100% visite, visite, visite

Habituellement habillée en civil pour ma mission d’aumônier, j’ai dû adopter une nouvelle tenue : veste d’aide-soignante ainsi qu’un masque. Ce dernier met une barrière physique avec la personne visitée puisqu’il ne permet plus de voir les sourires ou toute autre expression du visage. Pas facile…

J’ai réparti mon temps entre Craon et Renazé mais très rapidement, une nouvelle contrainte est tombée : plus de déplacements entre les deux sites. J’ai été attachée au site de Craon. La bonne nouvelle était que j’allais avoir presque tout mon temps à consacrer aux visites puisqu’une partie de ma mission consiste à organiser et planifier tout ce qui concerne les bénévoles. J’ai donc pris ce changement à bras le corps ! Mais au bout de deux mois à ce rythme, la fatigue émotionnelle a commencé à se faire sentir. Visiter les malades de l’hôpital et les résidents de l’EHPAD est une expérience unique mais très « absorbante ». Entre chaque visite, il faut « remettre les compteurs à zéro » et entrer dans la chambre suivante, toujours avec le sourire et la même disponibilité,  comme si c’était la première de la journée.

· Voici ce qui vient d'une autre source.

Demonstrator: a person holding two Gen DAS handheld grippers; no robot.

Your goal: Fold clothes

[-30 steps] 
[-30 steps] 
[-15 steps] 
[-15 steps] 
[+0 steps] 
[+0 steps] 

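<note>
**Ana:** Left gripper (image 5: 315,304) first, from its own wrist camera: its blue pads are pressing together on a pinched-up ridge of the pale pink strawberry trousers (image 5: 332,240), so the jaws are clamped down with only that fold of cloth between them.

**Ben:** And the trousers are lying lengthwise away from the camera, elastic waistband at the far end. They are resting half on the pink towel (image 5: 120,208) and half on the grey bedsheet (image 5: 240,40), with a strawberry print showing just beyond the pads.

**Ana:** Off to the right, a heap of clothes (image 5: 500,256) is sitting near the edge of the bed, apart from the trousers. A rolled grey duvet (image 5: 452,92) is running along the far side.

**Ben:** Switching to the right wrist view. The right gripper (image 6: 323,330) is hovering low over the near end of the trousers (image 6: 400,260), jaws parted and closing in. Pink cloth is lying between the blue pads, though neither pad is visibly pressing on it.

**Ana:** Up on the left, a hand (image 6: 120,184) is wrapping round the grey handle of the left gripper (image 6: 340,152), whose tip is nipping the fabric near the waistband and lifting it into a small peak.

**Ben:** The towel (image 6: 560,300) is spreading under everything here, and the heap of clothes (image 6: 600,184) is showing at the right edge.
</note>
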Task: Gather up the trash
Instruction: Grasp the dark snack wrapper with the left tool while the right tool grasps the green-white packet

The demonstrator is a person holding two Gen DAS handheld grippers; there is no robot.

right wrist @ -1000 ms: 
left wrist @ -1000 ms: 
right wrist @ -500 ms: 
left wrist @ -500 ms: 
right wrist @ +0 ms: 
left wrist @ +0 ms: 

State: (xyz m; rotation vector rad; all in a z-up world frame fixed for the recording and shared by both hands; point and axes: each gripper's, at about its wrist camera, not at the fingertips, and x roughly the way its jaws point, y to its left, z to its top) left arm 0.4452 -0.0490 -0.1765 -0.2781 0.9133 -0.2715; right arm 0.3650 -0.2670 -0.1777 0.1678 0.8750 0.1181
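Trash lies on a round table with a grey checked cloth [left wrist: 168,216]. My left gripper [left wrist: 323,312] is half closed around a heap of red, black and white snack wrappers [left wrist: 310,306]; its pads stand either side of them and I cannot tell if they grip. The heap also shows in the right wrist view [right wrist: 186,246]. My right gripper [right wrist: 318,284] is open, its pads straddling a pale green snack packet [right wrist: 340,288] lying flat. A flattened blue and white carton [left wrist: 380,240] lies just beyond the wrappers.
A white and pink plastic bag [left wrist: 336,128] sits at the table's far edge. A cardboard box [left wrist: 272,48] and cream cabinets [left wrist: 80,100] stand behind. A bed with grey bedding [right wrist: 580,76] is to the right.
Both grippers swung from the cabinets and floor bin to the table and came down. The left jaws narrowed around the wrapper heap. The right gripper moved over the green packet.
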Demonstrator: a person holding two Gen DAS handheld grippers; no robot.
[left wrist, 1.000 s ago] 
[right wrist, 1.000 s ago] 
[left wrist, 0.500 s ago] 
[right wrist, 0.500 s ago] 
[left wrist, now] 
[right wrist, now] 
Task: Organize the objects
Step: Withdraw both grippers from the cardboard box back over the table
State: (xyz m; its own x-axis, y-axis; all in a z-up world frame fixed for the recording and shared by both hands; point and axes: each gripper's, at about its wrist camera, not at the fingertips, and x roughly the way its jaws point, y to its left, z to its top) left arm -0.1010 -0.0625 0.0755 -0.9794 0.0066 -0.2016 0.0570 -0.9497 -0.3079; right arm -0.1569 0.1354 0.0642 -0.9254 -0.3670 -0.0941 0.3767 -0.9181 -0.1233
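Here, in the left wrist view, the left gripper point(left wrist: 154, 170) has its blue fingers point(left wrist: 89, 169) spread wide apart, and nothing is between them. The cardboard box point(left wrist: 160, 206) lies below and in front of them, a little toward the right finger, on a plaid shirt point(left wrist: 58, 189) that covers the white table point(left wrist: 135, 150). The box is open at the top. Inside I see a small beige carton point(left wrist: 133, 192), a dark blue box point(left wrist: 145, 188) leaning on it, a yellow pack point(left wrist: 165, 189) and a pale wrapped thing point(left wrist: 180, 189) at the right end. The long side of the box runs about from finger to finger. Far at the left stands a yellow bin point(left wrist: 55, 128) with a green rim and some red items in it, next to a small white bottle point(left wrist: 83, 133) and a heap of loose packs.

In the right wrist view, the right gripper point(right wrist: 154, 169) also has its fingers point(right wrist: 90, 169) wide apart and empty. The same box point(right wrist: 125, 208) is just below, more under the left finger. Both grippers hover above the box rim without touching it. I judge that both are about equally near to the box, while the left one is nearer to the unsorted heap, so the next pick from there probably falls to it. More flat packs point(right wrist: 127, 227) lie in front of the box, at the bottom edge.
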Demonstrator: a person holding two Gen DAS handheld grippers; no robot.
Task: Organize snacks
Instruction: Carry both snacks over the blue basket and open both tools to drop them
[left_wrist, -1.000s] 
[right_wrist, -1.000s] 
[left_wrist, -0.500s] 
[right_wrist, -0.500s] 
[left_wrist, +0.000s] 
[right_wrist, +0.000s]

Le programme de mes journées est : visites, visites, visites… En ce temps de confinement dans les chambres, elles sont riches de confidences, de temps de prière, de larmes, de résignation, de découragement mais aussi de rire et de joies partagées…                              

 

Chaque visite est un trésor 

L’absence des bénévoles de l’aumônerie se fait cruellement sentir chaque jour : je me sens bien petite pour visiter, seule, les nombreuses chambres ! Mais chaque visite est un trésor que je garde précieusement et que j’offre au Seigneur. Je ne suis qu’un instrument pour le servir. Ce passage de la prière que nous disons avant de partir en visite l’illustre parfaitement : « Habite-moi, Seigneur Jésus, efface-moi en Toi : rends-moi transparent à Ta présence et apprends-moi à être le sourire de Ta bonté. Car à travers moi, c’est Toi qu’au fond d’eux-mêmes ils peuvent rencontrer». Se laisser guider par l’Esprit Saint permet de vivre pleinement les visites et d’être toute tournée vers l’Autre.

 

Des liens désormais très forts pour prendre soin des plus fragiles

Les résidents et les malades étaient totalement isolés, prenant même tous leurs repas dans leur chambre. Les seuls contacts étaient avec le personnel soignant, l’équipe d’animation et moi-même. Le personnel d’animation s’est adapté en faisant des visites individuelles dans les chambres et en organisant de nombreux Skype pour les malades et les résidents.

En début de semaine, j’ai pu apporter des Rameaux bénis dans les chambres : quelle joie pour les résidents ! Les Rameaux ont dessiné des sourires sur les visages !

Ce temps de confinement m’a permis de tisser des liens plus étroits et plus profonds avec les malades et les résidents, mais aussi de renforcer les liens avec le personnel médical. Nous avons uni nos forces, au-delà des croyances des uns et des autres, pour prendre soin des plus fragiles.

 Christine Alix-Béghin – Aumônier Hôpital Craon/Renazé

L’aumônier hospitalier apporte un soutien indispensable aux malades.